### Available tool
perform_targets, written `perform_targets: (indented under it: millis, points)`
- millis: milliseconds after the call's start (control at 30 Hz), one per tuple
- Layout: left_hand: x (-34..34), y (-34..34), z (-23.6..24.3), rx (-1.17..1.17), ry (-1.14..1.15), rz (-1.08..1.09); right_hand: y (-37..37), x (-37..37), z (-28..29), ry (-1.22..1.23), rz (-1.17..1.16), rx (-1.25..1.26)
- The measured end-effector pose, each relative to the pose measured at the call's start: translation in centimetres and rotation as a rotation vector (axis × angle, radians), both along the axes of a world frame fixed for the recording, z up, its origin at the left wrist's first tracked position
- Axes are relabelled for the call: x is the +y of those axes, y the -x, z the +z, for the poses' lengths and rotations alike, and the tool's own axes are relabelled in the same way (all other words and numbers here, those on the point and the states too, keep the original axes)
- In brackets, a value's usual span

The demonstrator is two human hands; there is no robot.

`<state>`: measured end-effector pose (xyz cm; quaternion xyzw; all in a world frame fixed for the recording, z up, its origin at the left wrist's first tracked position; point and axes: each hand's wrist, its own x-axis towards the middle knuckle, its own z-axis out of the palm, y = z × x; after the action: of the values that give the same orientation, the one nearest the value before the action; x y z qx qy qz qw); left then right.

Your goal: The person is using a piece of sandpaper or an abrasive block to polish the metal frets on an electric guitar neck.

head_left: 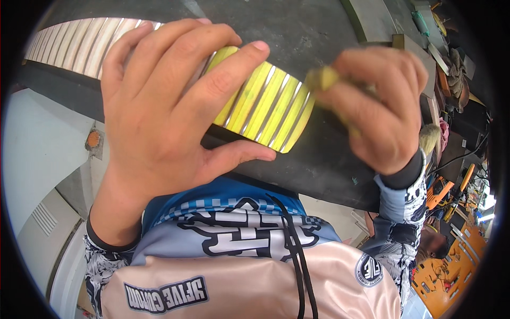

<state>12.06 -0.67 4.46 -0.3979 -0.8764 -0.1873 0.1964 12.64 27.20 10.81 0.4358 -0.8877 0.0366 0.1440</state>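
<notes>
A guitar neck (pixel 271 109) with bright metal frets lies slantwise across the dark bench. Its right end is coloured yellow, while the far left stretch is pale and whitish. My left hand (pixel 164 106) spans the middle of the neck from above, fingers spread over the fretboard and thumb along the near edge, gripping it. Just off the yellow end, my right hand (pixel 380 101) is closed, blurred by motion. Between its thumb and fingers it pinches a small yellow wad (pixel 324 78); whether this is cloth or sponge cannot be made out.
Grey bar-shaped blocks (pixel 367 20) sit at the back right of the black bench (pixel 281 26). Beyond my right wrist are a brush (pixel 428 137), an orange tool (pixel 440 192) and an orange board (pixel 462 266) carrying several tools. A pale panel (pixel 48 138) stands at left.
</notes>
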Motion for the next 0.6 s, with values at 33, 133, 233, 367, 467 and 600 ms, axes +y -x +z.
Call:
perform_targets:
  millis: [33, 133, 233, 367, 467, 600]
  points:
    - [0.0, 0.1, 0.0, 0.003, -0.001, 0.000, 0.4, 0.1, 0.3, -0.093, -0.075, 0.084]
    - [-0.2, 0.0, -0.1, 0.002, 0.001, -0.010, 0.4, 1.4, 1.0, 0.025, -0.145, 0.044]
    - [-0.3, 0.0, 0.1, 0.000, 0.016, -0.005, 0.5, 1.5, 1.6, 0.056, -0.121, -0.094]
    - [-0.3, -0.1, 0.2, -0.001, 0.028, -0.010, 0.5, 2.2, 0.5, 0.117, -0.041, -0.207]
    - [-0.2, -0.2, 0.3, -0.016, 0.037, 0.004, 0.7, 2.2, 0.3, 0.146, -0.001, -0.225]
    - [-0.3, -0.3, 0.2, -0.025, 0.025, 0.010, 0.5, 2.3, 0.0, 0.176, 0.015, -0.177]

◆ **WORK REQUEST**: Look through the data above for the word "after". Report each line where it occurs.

◆ **SOLUTION TO THE EXERCISE**:
- millis: milliseconds after the call's start (control at 30 Hz), one per tuple
`<state>`: measured end-effector pose (xyz cm; quaternion xyzw; all in a world frame fixed for the recording, z up, its origin at the left wrist's first tracked position; point and axes: each hand's wrist, its own x-axis towards the middle knuckle, its own z-axis out of the palm, y = z × x; after the action: of the values that give the same orientation, the one nearest the value before the action; x y z qx qy qz qw); left then right.

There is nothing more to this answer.